Furthermore, all provided resource models are very similar internally. They
:ref:`rely on linear inequation systems <models-lmm>`, stating for example
that the sum of the computational power received by all computation
activities located on a given CPU cannot exceed the computational power
provided by this CPU. This extends nicely to multi-resources activities
such as communications that use several links, and also to parallel tasks
(abstract activities representing a parallel execution kernel that consumes
both the communication and computational power of a set of machines) or
fluid I/O streams (abstract activities representing a data stream from disk
to disk through the network). Specific coefficients are added to the linear
system to mimic how the resources behavior in the real world. The resulting
system is then solved using a max-min objective function that maximizes the
minimum of all shares allocated to activities.

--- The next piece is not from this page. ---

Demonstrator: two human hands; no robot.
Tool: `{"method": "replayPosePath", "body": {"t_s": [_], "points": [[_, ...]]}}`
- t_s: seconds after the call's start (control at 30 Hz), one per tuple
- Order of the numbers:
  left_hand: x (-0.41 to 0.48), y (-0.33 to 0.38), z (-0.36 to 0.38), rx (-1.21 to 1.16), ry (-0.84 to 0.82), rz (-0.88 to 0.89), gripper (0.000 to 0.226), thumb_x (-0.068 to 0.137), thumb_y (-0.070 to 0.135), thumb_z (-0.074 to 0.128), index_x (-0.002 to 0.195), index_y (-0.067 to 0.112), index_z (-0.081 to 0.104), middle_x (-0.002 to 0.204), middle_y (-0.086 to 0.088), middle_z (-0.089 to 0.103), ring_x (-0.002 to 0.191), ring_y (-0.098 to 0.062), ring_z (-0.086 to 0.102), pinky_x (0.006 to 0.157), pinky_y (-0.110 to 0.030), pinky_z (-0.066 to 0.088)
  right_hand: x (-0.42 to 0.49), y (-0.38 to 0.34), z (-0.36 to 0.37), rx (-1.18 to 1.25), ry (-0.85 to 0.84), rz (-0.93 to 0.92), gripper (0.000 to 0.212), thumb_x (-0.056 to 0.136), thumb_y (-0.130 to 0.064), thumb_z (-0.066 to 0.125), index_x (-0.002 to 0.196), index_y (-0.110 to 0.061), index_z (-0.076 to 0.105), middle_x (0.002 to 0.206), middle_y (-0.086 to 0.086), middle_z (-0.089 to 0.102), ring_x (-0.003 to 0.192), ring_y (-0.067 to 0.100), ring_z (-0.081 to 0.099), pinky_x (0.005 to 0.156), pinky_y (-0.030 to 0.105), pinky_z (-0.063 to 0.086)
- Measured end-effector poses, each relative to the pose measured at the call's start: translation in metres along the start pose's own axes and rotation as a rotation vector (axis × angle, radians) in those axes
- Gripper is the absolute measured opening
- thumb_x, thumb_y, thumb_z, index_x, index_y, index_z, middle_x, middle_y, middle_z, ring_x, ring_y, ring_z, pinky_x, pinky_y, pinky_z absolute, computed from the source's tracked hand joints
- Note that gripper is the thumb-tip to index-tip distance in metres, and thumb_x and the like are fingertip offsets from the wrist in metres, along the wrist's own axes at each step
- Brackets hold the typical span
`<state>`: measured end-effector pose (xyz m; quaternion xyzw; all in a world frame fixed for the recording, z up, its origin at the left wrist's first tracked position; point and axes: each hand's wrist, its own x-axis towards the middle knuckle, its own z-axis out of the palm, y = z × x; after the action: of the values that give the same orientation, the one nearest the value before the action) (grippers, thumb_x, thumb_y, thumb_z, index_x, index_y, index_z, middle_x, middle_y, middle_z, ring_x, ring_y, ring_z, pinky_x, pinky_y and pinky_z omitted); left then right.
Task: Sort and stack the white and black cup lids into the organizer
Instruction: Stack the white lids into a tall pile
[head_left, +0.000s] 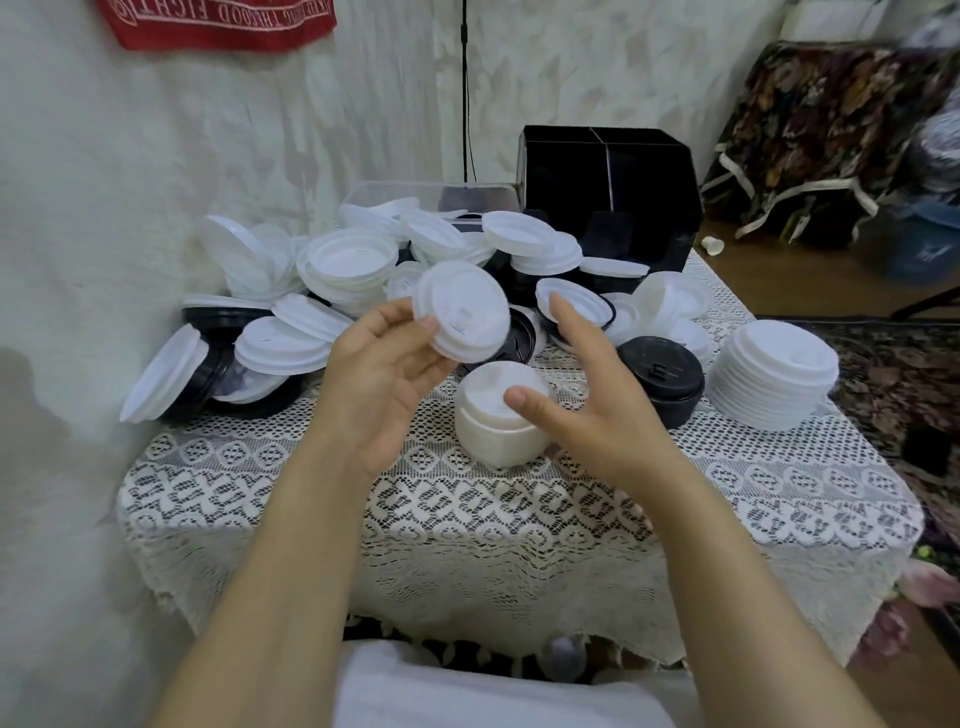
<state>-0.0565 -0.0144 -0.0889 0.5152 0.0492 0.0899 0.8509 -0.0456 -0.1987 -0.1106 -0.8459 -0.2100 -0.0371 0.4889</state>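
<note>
My left hand (384, 374) pinches a white lid (462, 312) by its lower left rim, thumb on the face and fingers behind. The lid is tilted up, its top turned toward me, and is raised above the table. My right hand (587, 384) is just to the right of it, fingers spread and relaxed, holding nothing. Its index finger points toward the pile, and its thumb tip sits over the top of a short white stack (498, 421). I cannot tell whether the thumb touches it.

That short stack stands on the lace tablecloth (467, 499) directly below the held lid and between my two hands. Just right of my right hand is a black stack (662, 376). Further right, near the table edge, is a taller white stack (774, 374).

Behind my hands, a loose heap of lids (353, 270), white and black mixed, spreads across the back left of the table. The black organizer (608, 187) stands at the back right, its dividers showing at the top. A clear container (431, 195) lies beside it on the left, partly buried under lids.
</note>
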Motion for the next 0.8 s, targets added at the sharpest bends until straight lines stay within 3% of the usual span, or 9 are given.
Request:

Our experience shows that
this approach can successfully be used for fast yet accurate simulations of
complex phenomena, provided that the model's coefficients and constants are
carefully :ref:`calibrated <models_calibration>`, i.e. tailored and
instantiated to that phenomenon.

Model-checking
**************

Even if it was not in its original goals, SimGrid now
integrates a full-featured model-checker (dubbed MC or Mc SimGrid)
that can exhaustively explore all execution paths that the application
could experience. Conceptually, Mc SimGrid is built upon the ideas
presented previously. Instead of using the resource models to compute
the order of simcall terminations, it explores every order that is
causally possible. In a simulation entailing only three concurrent
events (i.e., simcalls) A, B, and C, it will first explore the
scenario where the activities order is ABC, then ACB, then
BAC, then BCA, then CAB and finally CBA. Of course, the number of
scenarios to explore grows exponentially with the number of simcalls
in the simulation. Mc SimGrid leverages reduction techniques to avoid
re-exploring redundant traces.

In practice, Mc SimGrid can be used to verify classical `safety and
liveness properties
<https://en.wikipedia.org/wiki/Linear_time_property>`_, but also
`communication determinism
<https://hal.inria.fr/hal-01953167/document>`_, a property that allows
more efficient solutions toward fault-tolerance. It can alleviate the
state space explosion problem through `Dynamic Partial Ordering
Reduction (DPOR)
<https://en.wikipedia.org/wiki/Partial_order_reduction>`_ and `state
equality <https://hal.inria.fr/hal-01900120/document>`_.

Mc SimGrid is more experimental than other parts of SimGrid, such as SMPI that can now be used to run many full-featured
MPI codes out of the box, but it's constantly improving.